Compared to non-users, the exposure to metformin was associated with 25% lower mortality in the as-treated dementia-free group, while the direction of the association was similar, the mortality was not significantly lower in the metformin-treated dementia subjects. The findings from dementia-free concur with the mortality reductions observed in the meta-analysis by Campbell and colleagues’ [27]; however, the relative lack of effect in dementia patients should be explained. One of the possible explanations may be in the differences in co-treatment with other GLDs in dementia and dementia-free, as dementia patients using metformin were frequently co-treated with insulin (70%) compared to dementia-free (52%) in the as-treated models.
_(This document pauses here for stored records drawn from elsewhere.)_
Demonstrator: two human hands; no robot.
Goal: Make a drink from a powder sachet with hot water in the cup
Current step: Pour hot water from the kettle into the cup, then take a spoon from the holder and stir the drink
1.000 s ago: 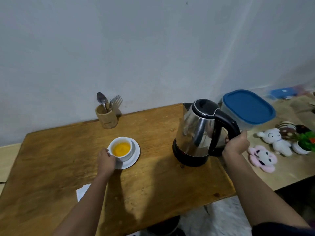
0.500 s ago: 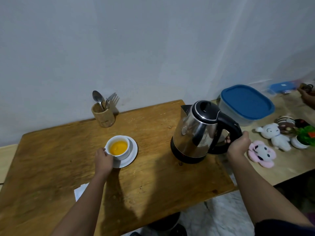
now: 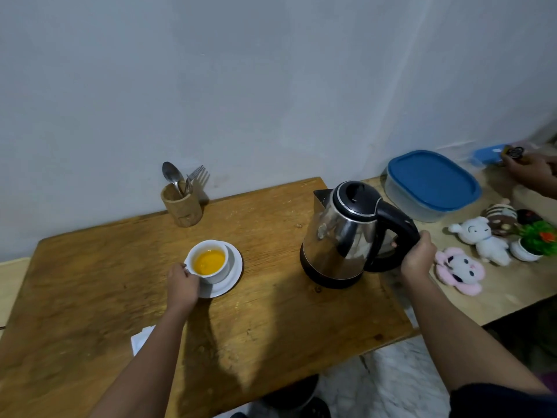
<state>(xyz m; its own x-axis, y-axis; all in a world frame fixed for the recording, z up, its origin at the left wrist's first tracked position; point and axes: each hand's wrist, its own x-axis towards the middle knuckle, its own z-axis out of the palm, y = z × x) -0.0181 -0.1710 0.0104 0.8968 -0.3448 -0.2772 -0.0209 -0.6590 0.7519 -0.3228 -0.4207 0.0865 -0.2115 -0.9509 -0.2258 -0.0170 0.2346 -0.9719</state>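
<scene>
A white cup (image 3: 211,262) holding orange liquid stands on a white saucer (image 3: 232,282) on the wooden table (image 3: 90,297). My left hand (image 3: 182,286) grips the cup at its near left side. A steel electric kettle (image 3: 340,236) with a black lid and base stands upright on the table's right part. My right hand (image 3: 417,256) is closed around its black handle. A white paper piece (image 3: 141,339), possibly the sachet, lies beside my left forearm.
A wooden holder (image 3: 181,206) with a spoon and forks stands by the wall. On the lower surface to the right sit a blue-lidded container (image 3: 431,182), plush toys (image 3: 461,270) and a small plant pot (image 3: 533,241). Another person's hand (image 3: 527,173) is at the far right.
The kettle sits a little lower and more upright near the table's right edge. Another person's hand has come further into view at the far right. My left hand stays on the cup.
</scene>
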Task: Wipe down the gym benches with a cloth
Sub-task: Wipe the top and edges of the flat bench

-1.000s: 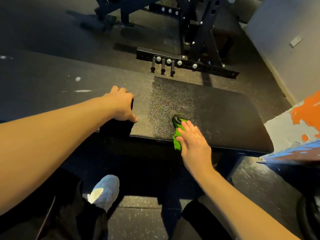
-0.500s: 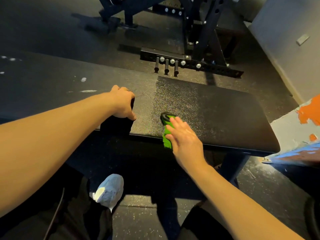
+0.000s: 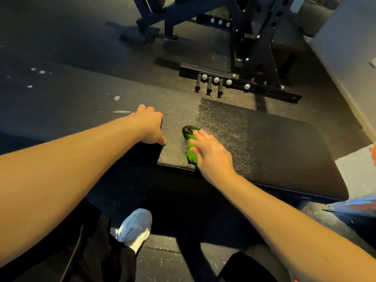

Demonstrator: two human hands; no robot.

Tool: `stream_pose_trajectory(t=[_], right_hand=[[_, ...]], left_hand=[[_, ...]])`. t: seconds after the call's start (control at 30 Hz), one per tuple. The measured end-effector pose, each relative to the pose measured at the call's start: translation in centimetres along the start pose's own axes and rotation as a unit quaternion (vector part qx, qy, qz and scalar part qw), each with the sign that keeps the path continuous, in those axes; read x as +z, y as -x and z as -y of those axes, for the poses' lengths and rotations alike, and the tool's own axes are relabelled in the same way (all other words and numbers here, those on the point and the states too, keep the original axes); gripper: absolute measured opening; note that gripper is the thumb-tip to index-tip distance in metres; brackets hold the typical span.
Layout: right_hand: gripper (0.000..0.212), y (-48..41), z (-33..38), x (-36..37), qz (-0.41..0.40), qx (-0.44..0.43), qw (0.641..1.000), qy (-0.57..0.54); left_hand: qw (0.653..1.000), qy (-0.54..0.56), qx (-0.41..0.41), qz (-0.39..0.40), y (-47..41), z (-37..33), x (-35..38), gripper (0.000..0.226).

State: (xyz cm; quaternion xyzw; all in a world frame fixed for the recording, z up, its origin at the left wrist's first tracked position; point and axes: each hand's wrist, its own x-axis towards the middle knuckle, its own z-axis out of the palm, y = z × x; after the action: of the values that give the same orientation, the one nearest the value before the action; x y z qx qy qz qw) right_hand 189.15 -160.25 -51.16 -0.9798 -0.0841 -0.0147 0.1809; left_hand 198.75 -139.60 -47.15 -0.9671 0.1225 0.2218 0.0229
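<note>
A black padded gym bench (image 3: 284, 155) runs across the view, its right pad showing a damp, shiny patch. A green cloth (image 3: 191, 154) lies on that pad near its front edge. My right hand (image 3: 212, 152) presses on the cloth with straight fingers and covers its right side. My left hand (image 3: 149, 127) sits just left of the cloth, fingers curled over the edge of the left pad at the gap between the pads. That left pad (image 3: 61, 110) has white specks and a streak on it.
A black steel rack (image 3: 250, 58) with pegs and bolts stands on the dark rubber floor right behind the bench. A pale wall (image 3: 341, 47) rises at the right, with a painted grey block (image 3: 358, 176) by the bench end. My light shoe (image 3: 135, 226) stands below the bench's front edge.
My right hand has slid the green cloth leftwards along the front of the pad, closer to my left hand. The left hand has stayed in place.
</note>
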Motion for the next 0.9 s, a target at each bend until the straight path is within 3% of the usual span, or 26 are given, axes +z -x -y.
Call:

This argument is strengthened by the intention-to-treat analysis, where metformin’s protective effect was stronger, albeit borderline insignificant, and the discrepancy between co-treatment with insulin was less pronounced (19% dementia versus 17% dementia-free). While we did not assess whether insulin mediated some mortality risk among metformin users, the notion seems plausible, especially as insulin use was associated with higher mortality risk in both cohorts. On the other hand, some animal studies suggest that in APOE ɛ4 carriers with manifest dementia, metformin may even contribute to further neurodegeneration [28, 29], which could counteract the pro-survival properties observed in the dementia-free cohort. Further research is necessary to confirm such hypothesis, as we did not have access to genetic data.

Overall, despite the neutral effect on survival in our cohort, metformin’s position as first line diabetes therapy seems valid in patients with dementia.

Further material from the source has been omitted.